Top Bank Lawyer: 'Bear Hug'Letters Common, Dangerous

Takeover-hungry chief executives should avoid sending ultimatum letters that spell out proposed terms, a high-powered banking lawyer told financial executives last week.

Such "bear-hug" letters are far more common than most people realize, said H. Rodgin Cohen of the Sullivan & Cromwell law firm. They can be harmful to both the sending and the recipient bank, he warned.

Bear-hug letters should be used only as "a last approach," said Mr. Cohen, who spoke before the Financial Services Roundtable in Washington.

Publication of such letters could expose both banks to unfavorable publicity that could do considerable damage, he warned.

A recipient chief executive officer should "emphatically" reject such letters unless genuinely interested in the proposals, Mr. Cohen said.

"The principal cause of a bear-hug letter is a target CEO who can't say no, firmly and decisively, the first time he is approached," he said.

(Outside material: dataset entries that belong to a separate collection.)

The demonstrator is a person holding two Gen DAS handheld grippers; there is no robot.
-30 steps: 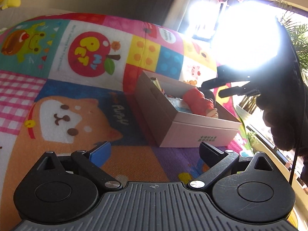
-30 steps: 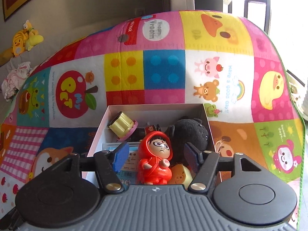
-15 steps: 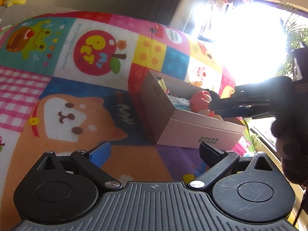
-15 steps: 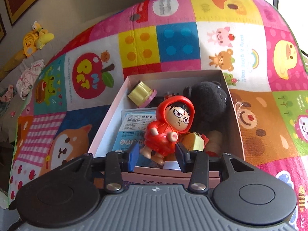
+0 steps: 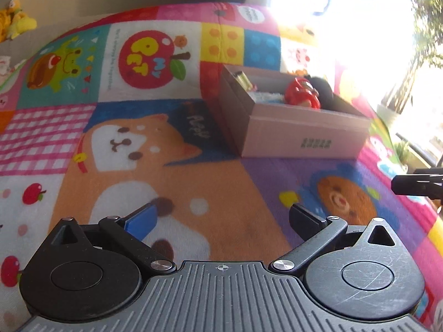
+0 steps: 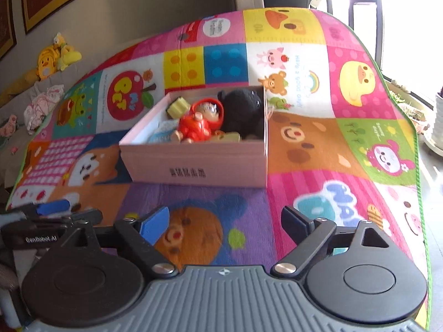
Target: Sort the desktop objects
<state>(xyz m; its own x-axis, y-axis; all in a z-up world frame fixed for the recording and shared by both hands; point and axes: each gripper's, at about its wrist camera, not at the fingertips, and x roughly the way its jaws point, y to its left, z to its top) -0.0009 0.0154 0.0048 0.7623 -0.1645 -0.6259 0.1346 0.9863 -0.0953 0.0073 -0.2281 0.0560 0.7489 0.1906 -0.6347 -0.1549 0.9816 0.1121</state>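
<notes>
A pink cardboard box [image 6: 193, 166] stands on the colourful play mat [image 6: 304, 88]. Inside it a red-hooded figure [image 6: 200, 126] lies on its back, beside a black plush [image 6: 243, 113] and a yellow toy [image 6: 178, 108]. My right gripper [image 6: 224, 218] hovers over the mat in front of the box, its jaws opening wide with nothing between them. My left gripper [image 5: 224, 217] is open and empty over the orange dog patch, left of the box [image 5: 304, 135]. The figure [image 5: 300, 94] shows above the box rim. The right gripper's tip [image 5: 415, 185] pokes in at the right edge.
The left gripper [image 6: 66, 211] sits close beside my right one, at the lower left. Yellow plush toys [image 6: 52, 58] and clothes lie beyond the mat's far left edge. Potted plants [image 6: 440, 121] stand off the mat's right edge. Window glare washes out the upper right of the left wrist view.
The right gripper let go of the red figure, which now lies in the box, then drew back from the box with its jaws widening. The left gripper shifted and rolled a little.
</notes>
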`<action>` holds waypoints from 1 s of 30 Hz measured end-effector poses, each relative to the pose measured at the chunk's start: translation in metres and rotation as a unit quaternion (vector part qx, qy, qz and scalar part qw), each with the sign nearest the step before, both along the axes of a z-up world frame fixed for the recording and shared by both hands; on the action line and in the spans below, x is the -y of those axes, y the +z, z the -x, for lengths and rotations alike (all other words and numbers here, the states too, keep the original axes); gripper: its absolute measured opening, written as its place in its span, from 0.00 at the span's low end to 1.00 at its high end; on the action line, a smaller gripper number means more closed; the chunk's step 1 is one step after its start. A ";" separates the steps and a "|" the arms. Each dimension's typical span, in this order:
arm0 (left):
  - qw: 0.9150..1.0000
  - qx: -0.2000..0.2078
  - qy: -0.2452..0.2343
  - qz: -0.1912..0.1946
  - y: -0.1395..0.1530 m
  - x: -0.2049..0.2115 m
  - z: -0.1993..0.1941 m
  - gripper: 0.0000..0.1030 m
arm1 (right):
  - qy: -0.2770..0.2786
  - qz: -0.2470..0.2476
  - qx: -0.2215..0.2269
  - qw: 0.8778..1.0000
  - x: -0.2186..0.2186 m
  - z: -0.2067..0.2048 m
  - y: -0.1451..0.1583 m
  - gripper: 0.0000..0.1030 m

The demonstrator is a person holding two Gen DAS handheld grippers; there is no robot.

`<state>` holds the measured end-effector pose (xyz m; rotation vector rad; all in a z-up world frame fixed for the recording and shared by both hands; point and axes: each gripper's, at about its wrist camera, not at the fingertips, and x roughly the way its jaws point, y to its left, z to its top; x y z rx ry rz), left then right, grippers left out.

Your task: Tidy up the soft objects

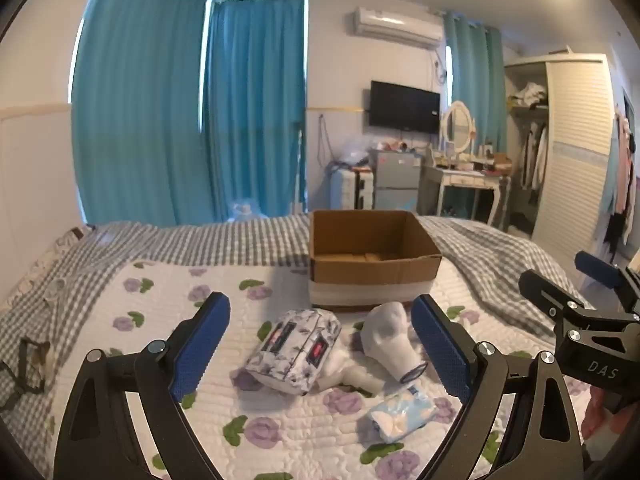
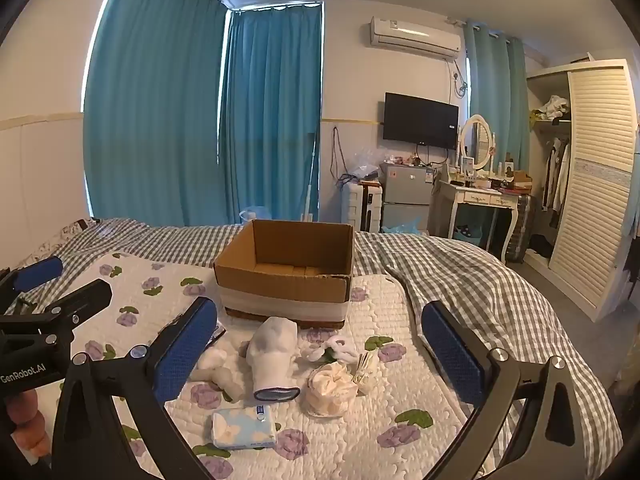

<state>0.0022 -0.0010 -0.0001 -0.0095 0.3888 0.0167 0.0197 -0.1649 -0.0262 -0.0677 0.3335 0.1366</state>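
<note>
1. Both my grippers hover over the bed [image 1: 168, 240], fingers spread wide on each, nothing held. Left gripper [image 1: 320, 352] frames the pile at lower centre of its view; right gripper [image 2: 320, 354] does the same in its view.
2. Cardboard box [image 1: 372, 264] sits open-topped at frame centre just behind the pile, looks empty; I judge it's the drop spot, nothing sorted yet.
3. Soft things lie loose on the quilt, lower centre: floral pouch [image 1: 294, 350], padded and boxy; white sock [image 1: 390, 340], limp tube with dark cuff; blue tissue pack [image 1: 402, 412], flat and crinkly.
4. Right view adds a cream scrunchie [image 2: 332, 388], ruffled, beside the sock.
5. Quilt is stitched, purple flowers, over a grey checked sheet.
6. Everything squashy, so a wide-open approach fits.
</note>
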 end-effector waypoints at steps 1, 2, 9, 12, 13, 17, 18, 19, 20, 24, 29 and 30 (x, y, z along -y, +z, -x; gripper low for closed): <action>1.000 0.000 0.002 0.001 0.000 0.001 -0.001 0.91 | -0.001 0.000 0.001 1.000 0.000 0.000 0.000 1.00; 1.000 0.001 0.003 0.001 0.000 0.001 0.002 0.91 | 0.001 -0.001 -0.003 1.000 0.000 0.000 0.000 1.00; 1.000 0.003 0.003 0.011 0.001 -0.001 0.005 0.91 | 0.001 -0.001 -0.002 1.000 0.000 0.000 0.000 1.00; 1.000 0.004 0.002 0.011 0.001 -0.002 0.006 0.91 | 0.002 0.000 -0.001 1.000 0.000 0.001 0.001 1.00; 1.000 0.003 0.002 0.011 0.001 -0.002 0.005 0.91 | 0.002 0.001 -0.001 1.000 0.001 0.001 0.002 1.00; 1.000 0.004 0.002 0.011 0.001 -0.001 0.006 0.91 | 0.002 0.002 -0.003 1.000 -0.003 0.001 -0.001 1.00; 1.000 0.004 0.003 0.011 0.001 -0.001 0.006 0.91 | 0.001 0.002 -0.003 1.000 -0.003 0.001 -0.001 1.00; 1.000 0.004 0.002 0.011 0.001 -0.002 0.006 0.91 | 0.002 0.002 -0.003 1.000 -0.003 0.001 -0.001 1.00; 1.000 0.004 0.002 0.011 0.001 -0.002 0.006 0.91 | 0.002 0.002 -0.004 1.000 -0.002 0.001 0.000 1.00; 1.000 0.004 0.002 0.012 0.001 -0.002 0.006 0.91 | 0.002 0.002 -0.003 1.000 -0.004 0.003 -0.003 1.00; 1.000 0.005 0.002 0.012 0.001 -0.002 0.006 0.91 | 0.002 0.003 -0.003 1.000 -0.004 0.002 -0.003 1.00; 1.000 0.005 0.002 0.012 0.001 -0.002 0.006 0.91 | 0.003 0.003 -0.004 1.000 -0.004 0.002 -0.002 1.00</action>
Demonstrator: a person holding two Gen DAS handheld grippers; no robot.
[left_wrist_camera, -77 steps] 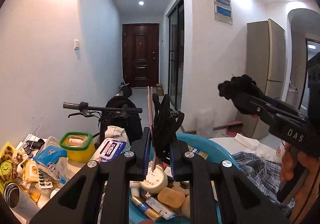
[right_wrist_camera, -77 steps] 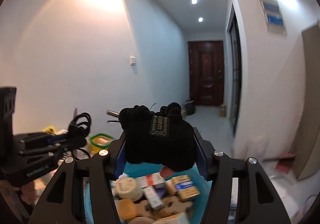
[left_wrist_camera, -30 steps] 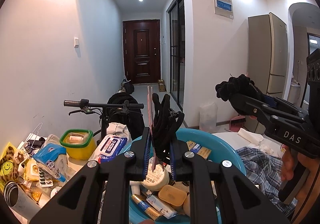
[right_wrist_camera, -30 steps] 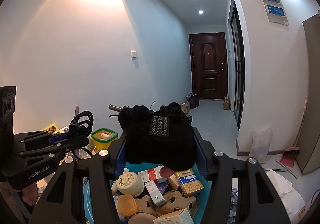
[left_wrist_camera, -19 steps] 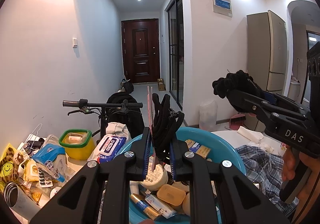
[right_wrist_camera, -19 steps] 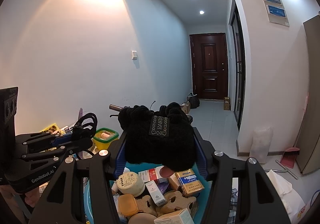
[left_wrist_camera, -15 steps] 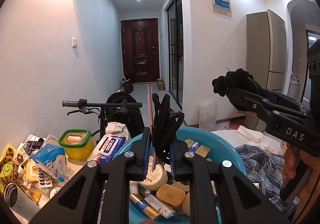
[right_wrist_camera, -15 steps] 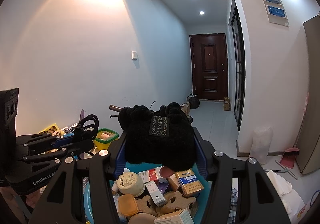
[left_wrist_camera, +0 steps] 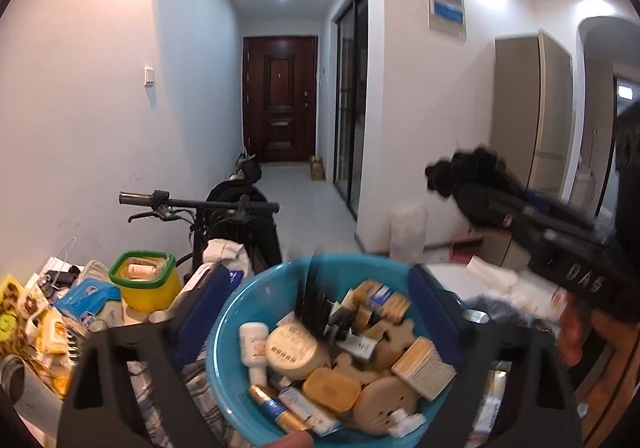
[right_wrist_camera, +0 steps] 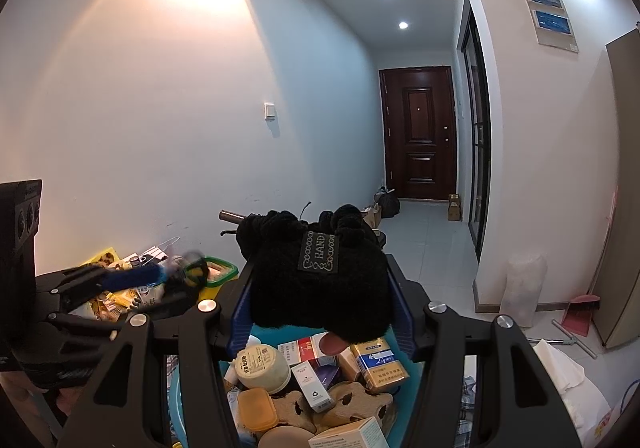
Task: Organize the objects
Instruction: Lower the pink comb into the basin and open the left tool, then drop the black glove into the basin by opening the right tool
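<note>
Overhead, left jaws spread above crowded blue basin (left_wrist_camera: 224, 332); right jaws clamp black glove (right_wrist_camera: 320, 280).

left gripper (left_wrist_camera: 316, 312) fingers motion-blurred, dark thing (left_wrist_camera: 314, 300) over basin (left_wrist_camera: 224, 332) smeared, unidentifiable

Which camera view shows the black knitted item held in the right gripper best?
The right wrist view: the black knitted item fills the centre, clamped between the right gripper fingers, its "HAND" label readable. The left wrist view shows only a blurred dark clump at the gripper's tip, far right, no label visible.
</note>
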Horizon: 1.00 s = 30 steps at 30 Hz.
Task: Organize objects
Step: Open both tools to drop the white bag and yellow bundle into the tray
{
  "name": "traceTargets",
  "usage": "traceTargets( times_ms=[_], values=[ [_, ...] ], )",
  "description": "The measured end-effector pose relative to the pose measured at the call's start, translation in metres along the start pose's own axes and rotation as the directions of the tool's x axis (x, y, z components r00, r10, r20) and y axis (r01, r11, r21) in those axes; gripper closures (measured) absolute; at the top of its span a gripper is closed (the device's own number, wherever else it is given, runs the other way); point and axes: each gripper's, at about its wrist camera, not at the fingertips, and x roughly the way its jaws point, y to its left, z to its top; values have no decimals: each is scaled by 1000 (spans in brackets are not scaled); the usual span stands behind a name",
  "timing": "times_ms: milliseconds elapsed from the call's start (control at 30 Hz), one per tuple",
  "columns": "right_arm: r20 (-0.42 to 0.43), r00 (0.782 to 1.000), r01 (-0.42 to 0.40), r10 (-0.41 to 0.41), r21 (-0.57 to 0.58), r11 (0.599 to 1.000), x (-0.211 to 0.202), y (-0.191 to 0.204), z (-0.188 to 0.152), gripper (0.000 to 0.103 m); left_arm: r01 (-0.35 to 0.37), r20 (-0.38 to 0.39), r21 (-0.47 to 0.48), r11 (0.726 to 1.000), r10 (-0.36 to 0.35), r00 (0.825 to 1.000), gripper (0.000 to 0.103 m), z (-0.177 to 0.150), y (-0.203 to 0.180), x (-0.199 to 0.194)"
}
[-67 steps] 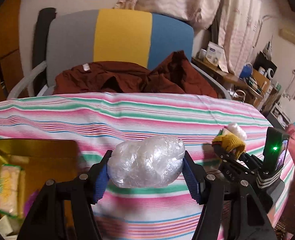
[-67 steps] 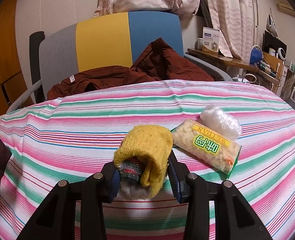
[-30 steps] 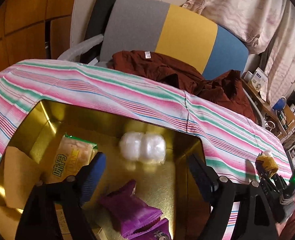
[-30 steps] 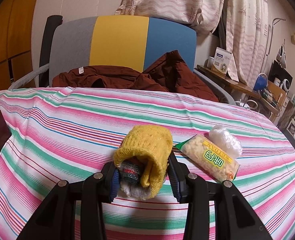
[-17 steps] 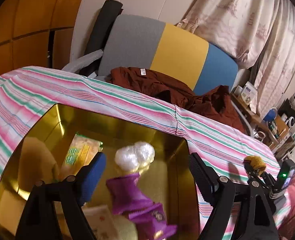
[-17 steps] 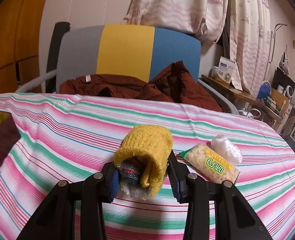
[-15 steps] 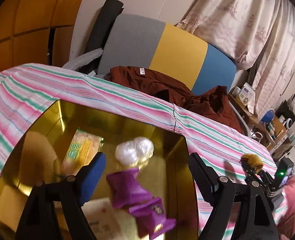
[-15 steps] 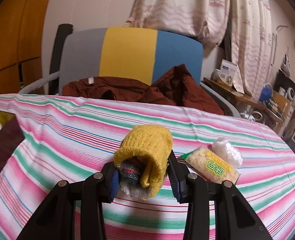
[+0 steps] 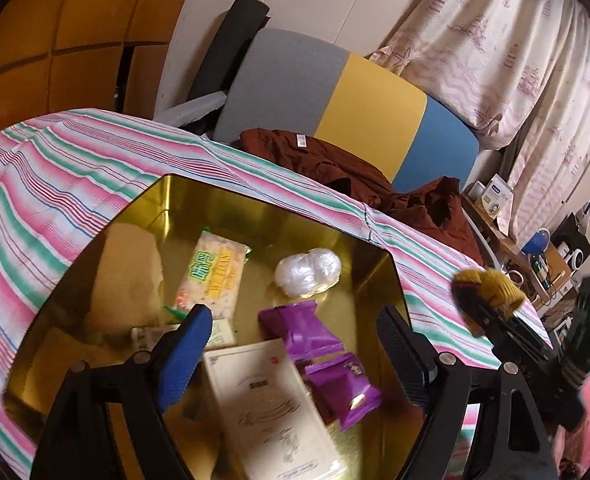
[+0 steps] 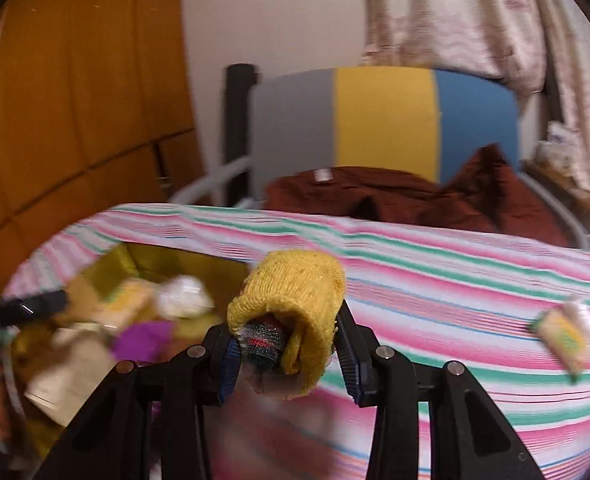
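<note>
Yellow sock bundle (image 10: 295,312): riding pinched between the pads of the right gripper (image 10: 291,354), above the striped cloth (image 10: 455,272); now swinging toward the gold tin (image 9: 175,196) instead of facing the far side of the table.
Clear plastic wad (image 9: 307,272): lying inside the gold tin near its back wall, beside the yellow snack packet (image 9: 211,276); no longer being carried.
Left gripper (image 9: 291,354): hanging wide open and empty over the tin, above the purple pouches (image 9: 323,356) and a cream booklet (image 9: 271,412).
Meaning for the task: one drop seemingly finished; sock bundle likely going in next.
Remaining: second snack packet (image 10: 563,334) and a white wad beside it, waiting on the cloth, well apart from the tin.
</note>
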Motion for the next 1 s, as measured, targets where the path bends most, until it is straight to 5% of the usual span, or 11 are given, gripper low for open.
traceTargets(
  times_ms=[233, 500, 1000],
  values=[
    [-69, 994, -92, 89, -38, 995, 28, 49, 3, 62, -13, 7, 3, 1000, 13, 1000, 18, -8, 10, -12],
    [-123, 992, -53, 40, -103, 993, 48, 67, -3, 57, -3, 8, -2, 1000, 3, 1000, 18, -13, 14, -17],
    [-39, 998, -57, 58, 7, 998, 12, 42, -2, 53, 13, -13, 2, 1000, -12, 1000, 18, -20, 3, -17]
  ],
)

He also said that directors should periodically be warned that "they could be running the risk of a personal liability suit" if they depart from the script laid out by their CEOs.

In his wide-ranging speech, Mr. Cohen also advised banks to:

Avoid acquisitions that might preempt a better one.

Expect antitrust issues to become more important in acquisitions, because of the growing size of spinoffs.

Try to avoid agreeing to a merger without conducting sufficient due diligence. Failure to conduct the due diligence, he said, is "at least" as dangerous for the bank being acquired as it is for the acquirer.

Mr. Cohen described the current banking environment as a chess game, and urged that bankers look several moves ahead when deciding on acquisitions. A bank that could increase its market share to 25% from 20% by buying an available bank should consider whether that deal might preclude its buying another that would give it 35%, he said.

In regard to antitrust activity, Mr. Cohen said it is clear that regulatory agencies will allow almost any bank merger to take place but that the merged organization would be required to sell off branches and other assets to assure competition in the market.

As such mergers get bigger, finding buyers for the spun-off units becomes more difficult, because few can afford to part with the additional capital, Mr. Cohen said.

He pointed to Fleet's need to divest some $12 billion to $13 billion of assets after its acquisition of BankBoston. "You need equity equal to at least 5% of the deposits you are assuming," he said. In the case of Fleet, that would be about $650 million. Mr. Cohen asked how many potential buyers could increase their capital to that degree.

In addition, the bank buying the spinoff would have to pay a premium comparable to what the original acquirer paid.

"If due diligence in bank mergers were an animal, it might well be on the endangered species list," Mr. Cohen told the group. It used to require thousands of man-hours over one week to perform due diligence, but now it is often down to several days, he said.

Due diligence completed that quickly"may not uncover even serious problems," he warned.

The target company should pay attention to due diligence, he said, because shareholders of the selling bank are often paid with shares of the acquirer.